The key improvement to my mind was use of a drum from an old dryer as the cauldron. I like the dimensions of that better than the 50 gallon drum. I thought about giving it more of a round shape but that would have been a lot more work so I decided it was effective enough as is.

Instead of paying an outrageous amount for store bought witch hands, I created my own using the latex rubber and cotton balls technique, and created a mound of simulated coals using Great Stuff.

The audio in the video is poor and the green glow from inside the cauldron is washed out by the garage light, but the fog effect is still impressive (at least to me). 

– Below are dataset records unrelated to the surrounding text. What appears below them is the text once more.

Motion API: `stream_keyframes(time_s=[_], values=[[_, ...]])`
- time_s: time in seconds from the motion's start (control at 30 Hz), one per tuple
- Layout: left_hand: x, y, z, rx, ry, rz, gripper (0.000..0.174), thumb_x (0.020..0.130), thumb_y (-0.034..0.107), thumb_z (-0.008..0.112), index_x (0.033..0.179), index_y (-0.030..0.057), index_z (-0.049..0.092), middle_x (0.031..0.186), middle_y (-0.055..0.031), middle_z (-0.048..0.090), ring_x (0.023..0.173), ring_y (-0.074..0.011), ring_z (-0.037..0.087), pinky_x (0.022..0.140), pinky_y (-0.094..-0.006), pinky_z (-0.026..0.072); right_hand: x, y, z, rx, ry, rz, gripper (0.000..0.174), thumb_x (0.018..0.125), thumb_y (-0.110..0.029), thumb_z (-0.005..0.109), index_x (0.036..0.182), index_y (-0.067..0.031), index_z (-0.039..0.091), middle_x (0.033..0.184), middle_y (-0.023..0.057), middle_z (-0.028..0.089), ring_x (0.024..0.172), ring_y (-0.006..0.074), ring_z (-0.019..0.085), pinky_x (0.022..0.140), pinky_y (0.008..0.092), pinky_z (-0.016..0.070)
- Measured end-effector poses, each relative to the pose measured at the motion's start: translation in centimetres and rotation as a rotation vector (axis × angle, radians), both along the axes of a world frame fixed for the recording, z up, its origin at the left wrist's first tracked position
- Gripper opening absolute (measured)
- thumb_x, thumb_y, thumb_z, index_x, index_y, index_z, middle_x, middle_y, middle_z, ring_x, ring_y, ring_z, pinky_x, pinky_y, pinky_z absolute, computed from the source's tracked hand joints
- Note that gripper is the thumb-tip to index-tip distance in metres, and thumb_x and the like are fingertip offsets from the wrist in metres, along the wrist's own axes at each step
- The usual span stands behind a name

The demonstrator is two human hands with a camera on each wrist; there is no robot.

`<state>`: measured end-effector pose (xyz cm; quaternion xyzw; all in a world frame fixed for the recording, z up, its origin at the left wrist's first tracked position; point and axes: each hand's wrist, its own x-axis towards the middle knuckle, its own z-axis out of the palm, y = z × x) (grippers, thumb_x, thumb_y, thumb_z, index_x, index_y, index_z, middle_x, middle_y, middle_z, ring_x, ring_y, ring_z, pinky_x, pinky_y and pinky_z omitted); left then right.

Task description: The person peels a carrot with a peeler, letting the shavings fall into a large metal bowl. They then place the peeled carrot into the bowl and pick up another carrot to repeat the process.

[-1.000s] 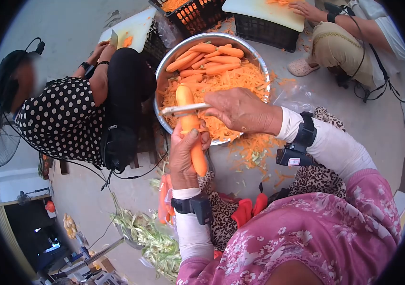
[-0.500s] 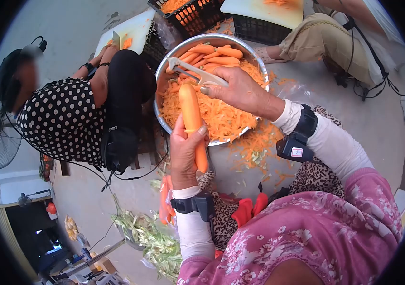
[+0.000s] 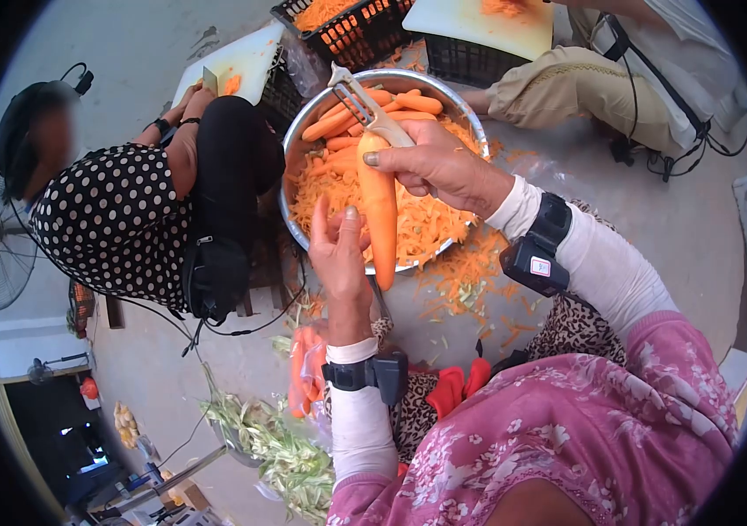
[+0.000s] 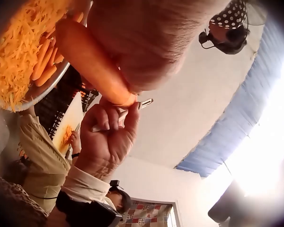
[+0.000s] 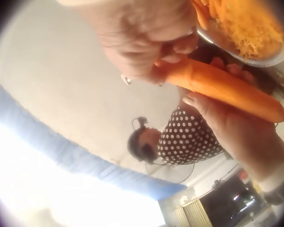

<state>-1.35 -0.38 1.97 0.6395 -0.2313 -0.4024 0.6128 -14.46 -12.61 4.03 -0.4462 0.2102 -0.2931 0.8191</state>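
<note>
My right hand (image 3: 448, 167) pinches the top end of a peeled orange carrot (image 3: 380, 215) between thumb and fingers, and the same hand holds a pale-handled peeler (image 3: 358, 98) with its blade end pointing up and away. The carrot hangs with its other end toward me. Beside it, my left hand (image 3: 338, 259) has its fingers spread and loosened, thumb close to the carrot's side. In the right wrist view the left thumb and fingers (image 5: 213, 111) lie on either side of the carrot. Below both hands is a metal basin (image 3: 286, 197) of orange shreds and whole carrots (image 3: 416, 103).
Two people sit nearby: one in a polka-dot top (image 3: 115, 223) at left, one in tan trousers (image 3: 558, 92) at right. Cutting boards (image 3: 246, 66) lie on black crates (image 3: 365, 35) beyond the basin. Bagged carrots (image 3: 305, 368) and husk-like leaves (image 3: 290, 456) are by my left arm. Shreds (image 3: 470, 267) litter the floor.
The peeler has lifted off the carrot. My right hand has come over to take the carrot's top end, and my left hand has loosened from around it. The person at right has shifted.
</note>
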Motion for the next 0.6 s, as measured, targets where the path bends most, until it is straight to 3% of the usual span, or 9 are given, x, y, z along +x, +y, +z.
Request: stream_keyframes(time_s=[0.03,0.17,0.23,0.27,0.33,0.37,0.43,0.53,0.6], values=[[0.4,-0.3,-0.9,0.085,-0.141,0.089,0.058,0.09,0.02,0.06,0.137,-0.0015,0.033,0.111,-0.0094,0.054,0.092,-0.0101,0.055,0.077,-0.0259,0.0446,-0.1,-0.1,0.1,-0.004,0.0,0.001,0.028,0.082,-0.017,0.066,0.103,-0.0046,0.051,0.073,-0.0033,0.048,0.049,0.0001,0.036,0.04,0.0161,0.0276],[3.0,-0.4,-3.4,0.06,-0.433,0.035,0.049,0.092,0.019,0.058,0.131,-0.0026,0.039,0.111,-0.0102,0.056,0.096,-0.0122,0.055,0.083,-0.0289,0.0434,-0.6,-0.5,0.3,-0.024,-0.072,0.012,0.031,0.082,-0.016,0.062,0.107,-0.0012,0.054,0.074,-0.0019,0.049,0.047,0.0007,0.038,0.039,0.016,0.0303],[3.3,-0.3,-2.8,0.037,-0.236,-0.063,0.041,0.092,0.014,0.056,0.127,-0.0039,0.043,0.107,-0.0112,0.058,0.096,-0.0164,0.057,0.082,-0.0288,0.0464,-0.7,-0.7,0.4,-0.006,-0.093,0.028,0.032,0.082,-0.016,0.062,0.109,-0.0006,0.053,0.074,-0.0021,0.049,0.047,0.0005,0.038,0.039,0.0159,0.03],[3.0,-0.3,-2.7,0.038,-0.234,-0.061,0.041,0.092,0.014,0.056,0.127,-0.0039,0.043,0.107,-0.0112,0.058,0.096,-0.0164,0.057,0.082,-0.0288,0.0464,-0.7,-0.8,0.4,0.011,-0.094,0.038,0.033,0.082,-0.016,0.062,0.109,-0.0007,0.053,0.074,-0.0023,0.049,0.047,0.0004,0.038,0.038,0.0157,0.03],[1.4,-0.6,-0.9,-0.084,0.163,0.032,0.031,0.092,0.016,0.056,0.117,-0.0036,0.052,0.102,-0.0096,0.06,0.093,-0.0129,0.056,0.08,-0.0263,0.0458,-0.6,-0.9,0.4,0.028,-0.096,0.049,0.033,0.082,-0.017,0.062,0.109,-0.0007,0.053,0.074,-0.0025,0.049,0.047,0.0002,0.038,0.038,0.0155,0.0299],[0.9,-0.6,0.2,-0.084,0.164,0.033,0.031,0.092,0.016,0.056,0.117,-0.0036,0.052,0.102,-0.0096,0.06,0.093,-0.0129,0.056,0.08,-0.0263,0.0458,-0.6,-0.8,0.5,0.026,-0.097,0.041,0.033,0.081,-0.017,0.063,0.109,-0.0009,0.053,0.074,-0.0025,0.049,0.047,0.0002,0.038,0.038,0.0153,0.0299],[0.2,-0.7,1.6,-0.232,0.392,-0.138,0.029,0.092,0.02,0.058,0.11,-0.0023,0.057,0.095,-0.0068,0.062,0.086,-0.0102,0.057,0.074,-0.0244,0.0469,-0.5,-0.7,0.4,0.024,-0.096,0.034,0.034,0.081,-0.017,0.063,0.109,-0.0011,0.053,0.074,-0.0026,0.049,0.047,0.0001,0.037,0.038,0.0151,0.0298],[-0.1,-0.7,1.0,-0.147,0.188,-0.273,0.035,0.092,0.023,0.058,0.115,-0.0027,0.051,0.095,-0.0063,0.061,0.081,-0.015,0.061,0.076,-0.0279,0.051,-0.3,-0.7,0.0,0.026,-0.081,0.031,0.034,0.081,-0.017,0.063,0.11,-0.0014,0.053,0.074,-0.0027,0.049,0.047,0.0,0.037,0.038,0.0147,0.0296],[-0.4,-0.9,0.7,-0.152,0.117,-0.202,0.029,0.092,0.02,0.058,0.11,-0.0024,0.054,0.093,-0.0058,0.061,0.078,-0.0136,0.061,0.067,-0.0248,0.0508,-0.3,-0.8,0.0,0.029,-0.097,0.067,0.029,0.083,-0.019,0.064,0.104,-0.0048,0.05,0.075,-0.0041,0.047,0.049,-0.0013,0.034,0.04,0.0141,0.0275]])
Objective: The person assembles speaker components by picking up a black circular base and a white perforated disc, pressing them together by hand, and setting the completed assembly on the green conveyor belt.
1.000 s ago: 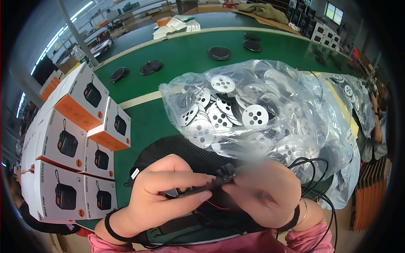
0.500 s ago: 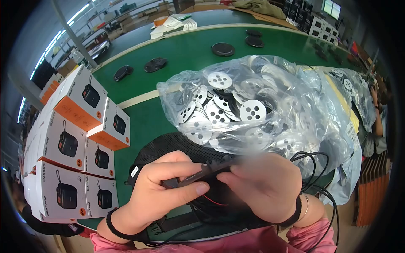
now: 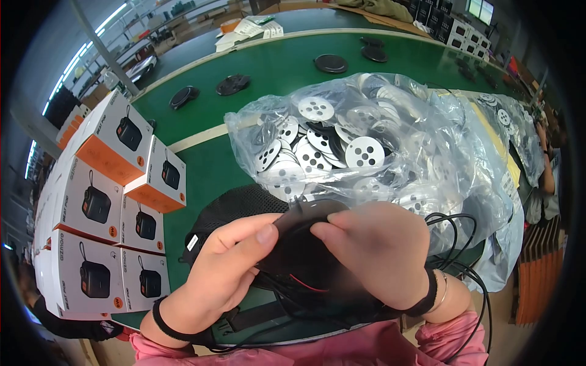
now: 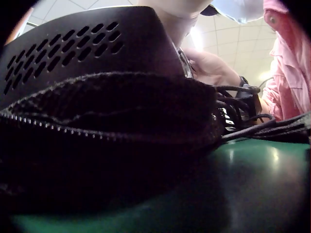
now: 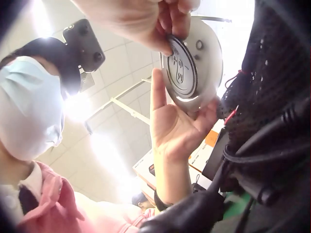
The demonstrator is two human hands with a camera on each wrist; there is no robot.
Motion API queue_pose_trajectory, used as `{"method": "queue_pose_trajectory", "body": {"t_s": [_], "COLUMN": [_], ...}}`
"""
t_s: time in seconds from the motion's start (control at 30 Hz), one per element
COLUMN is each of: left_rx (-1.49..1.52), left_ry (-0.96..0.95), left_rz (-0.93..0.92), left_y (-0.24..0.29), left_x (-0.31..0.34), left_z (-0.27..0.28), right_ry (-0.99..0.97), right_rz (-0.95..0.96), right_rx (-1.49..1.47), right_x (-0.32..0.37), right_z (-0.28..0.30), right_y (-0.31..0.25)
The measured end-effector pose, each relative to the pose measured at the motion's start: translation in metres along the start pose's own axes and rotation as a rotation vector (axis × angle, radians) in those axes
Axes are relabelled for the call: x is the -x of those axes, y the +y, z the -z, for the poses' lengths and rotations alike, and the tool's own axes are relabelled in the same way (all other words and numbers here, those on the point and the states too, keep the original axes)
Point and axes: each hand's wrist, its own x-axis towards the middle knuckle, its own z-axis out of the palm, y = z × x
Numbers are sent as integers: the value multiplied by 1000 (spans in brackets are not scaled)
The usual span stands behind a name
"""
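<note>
Both hands hold a round black plastic cover (image 3: 302,235) over a black mesh bag (image 3: 235,207). My left hand (image 3: 223,262) grips its left edge, thumb on the near face. My right hand (image 3: 381,256) pinches its upper right edge between thumb and fingers. In the right wrist view, a round button pad (image 5: 182,70) with raised marks sits on the cover, right fingertips at its rim. A red wire (image 3: 308,284) shows below the cover. In the left wrist view, the bag's open zipper (image 4: 73,130) runs below a slotted black panel (image 4: 73,48).
Beyond the hands lies a clear plastic bag (image 3: 244,131) of white discs with holes. White and orange speaker boxes (image 3: 91,204) are stacked at left. Black cables (image 3: 452,244) loop at right. Several round black parts (image 3: 330,63) lie on the green table (image 3: 204,165).
The black cover has turned from nearly edge-on to showing its broad face. My left thumb has moved up and left along its edge. The right hand keeps its pinch.
</note>
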Motion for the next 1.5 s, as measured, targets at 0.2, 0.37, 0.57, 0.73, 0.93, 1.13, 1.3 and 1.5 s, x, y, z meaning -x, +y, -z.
{"method": "queue_pose_trajectory", "body": {"t_s": [0.2,0.37,0.57,0.73,0.93,1.13,1.3,1.5], "left_rx": [42,83,134,202,232,102,-27,100], "left_ry": [38,72,82,75,60,2,131,631], "left_rz": [38,77,107,151,147,33,-422,-474], "left_y": [1,1,5,6,14,28,79,147], "left_x": [-4,-4,-3,-5,-7,-3,-14,-103], "left_z": [1,2,1,4,4,9,-3,48], "right_ry": [19,-32,-52,-135,-388,-509,-377,-428], "right_rz": [-188,126,143,-296,-900,-596,-601,-592], "right_rx": [-153,216,292,-414,-1244,-981,-958,-853], "right_x": [0,-3,-5,-6,-13,-8,-3,4], "right_z": [-3,0,2,-4,4,2,-1,-7], "right_y": [0,4,7,14,17,17,21,23]}}
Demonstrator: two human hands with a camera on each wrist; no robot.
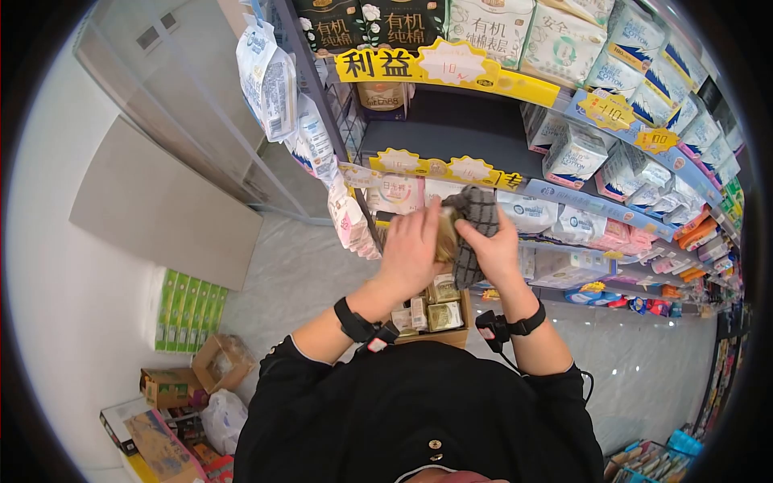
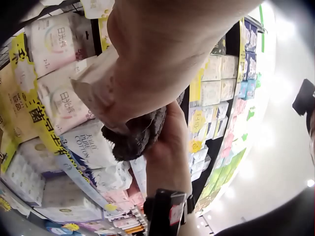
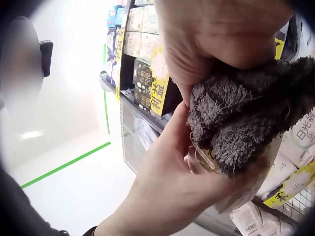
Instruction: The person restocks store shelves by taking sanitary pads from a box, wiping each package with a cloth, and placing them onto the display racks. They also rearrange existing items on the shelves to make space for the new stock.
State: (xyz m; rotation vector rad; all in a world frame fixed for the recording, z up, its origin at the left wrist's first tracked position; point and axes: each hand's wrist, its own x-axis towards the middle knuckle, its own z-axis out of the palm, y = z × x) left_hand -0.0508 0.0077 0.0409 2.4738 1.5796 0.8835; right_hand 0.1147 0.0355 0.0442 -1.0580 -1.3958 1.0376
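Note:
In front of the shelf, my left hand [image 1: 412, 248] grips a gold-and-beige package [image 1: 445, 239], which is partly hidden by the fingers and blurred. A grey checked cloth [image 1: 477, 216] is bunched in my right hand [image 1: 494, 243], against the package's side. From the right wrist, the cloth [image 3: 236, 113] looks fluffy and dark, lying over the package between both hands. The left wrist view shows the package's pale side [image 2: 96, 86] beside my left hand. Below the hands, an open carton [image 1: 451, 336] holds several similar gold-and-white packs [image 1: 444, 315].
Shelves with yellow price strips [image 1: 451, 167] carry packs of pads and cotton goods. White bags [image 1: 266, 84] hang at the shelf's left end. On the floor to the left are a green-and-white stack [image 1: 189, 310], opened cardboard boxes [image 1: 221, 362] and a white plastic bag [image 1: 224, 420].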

Any thoughts or feedback would be much appreciated.


----------



## fontgeek (Jul 24, 2006)

The prop itself looks pretty darn good, the only things I'd add or change would be the addition of the other two witches (from Macbeth) and a fog chiller. Right now, your fog comes up straight into the face of your witch, making it hard to see her. I would guess you have an audio track going, but it's level is so low that it's hard to make out in the video.


----------



## murpup (Aug 1, 2011)

Thank you for the feedback. Yeah, I didn't have time this year to get into a fog chiller. That is something I want to experiment with next year. To keep things as compact as possible, I was thinking of trying to incorporate a chiller compartment around the inside of the cauldron itself, rather than use an entirely separate chilling unit. Not sure how I would do that, or if it would even be effective. I will admit that it didn't help that the video was taken in my garage - the fog wasn't able to dissipate as quickly as it did when outside on Halloween night. Also, the audio was there, just that the mic was poor in picking it up for some reason.


----------



## scarynoyes (Sep 6, 2011)

I agree about adding her sisters. Where did you find her mask? You might want to check out DeadThings You Tube channel. He has an animated version that is truly amazing. Great job.


----------



## Hairazor (Mar 13, 2012)

I like this look and all the attention to detail.


----------



## Pumpkin5 (Aug 8, 2010)

:jol:Murpup, I think she is fantastic as is. She is a stand alone prop and can do that just fine all on her own. You did a great job constructing her and I love that you showed her PVC frame, I love the hunched over effect that you achieved. Very cool. Did you sculpt her hands? I am very impressed I think she rocks that cauldron like a pro (and great job on that, you made that thing look incredible!). Great job altogether, she is stellar!


----------



## Headless (Sep 4, 2011)

I think you've done a great job - at first I thought the same as Fontgeek about the fog which at times did get a little thick around her face but as you say - outside there would be more airflow and move it away. I think she looks awesome as she is - and you can always add to the prop with additional witches in the coming years. Well done!


----------



## murpup (Aug 1, 2011)

Thanks everyone. @scarynoyes, regarding the mask, I got it from Halloween Asylum a few years ago in an after halloween sale at 50% off. I think it was called 'Wicce'. DeadThings stuff is cool. He is at a level of sophistication I can only dream about right now. I plan to just add a little each year to my yard haunt. Next year, I want to expand my graveyard and build a crank ghost.

@pumpkin5, yes I did sculpt her hands. It is one of the things I am most proud of as I am an engineer, not an artist. I basically followed Merlin's Corpse Hands tutorial, but I used more layers of latex and cotton to beef up the fingers and hands more and add raised vein detail. Last layer of latex I mixed in some acrylic paint for the base olive drab color, then lightly dry brushed some different brown and beige shades to give things depth.


----------



## Copchick (Apr 10, 2012)

That is a really cool prop! I love the mask and the hands look really good. I like the pic of her pvc form with the drum along with the finished look to show how she began. I like the look you gave the drum /cauldron too. Very cool!


----------



## Lunatic (Oct 3, 2006)

Nice job! Love the details and colors.


----------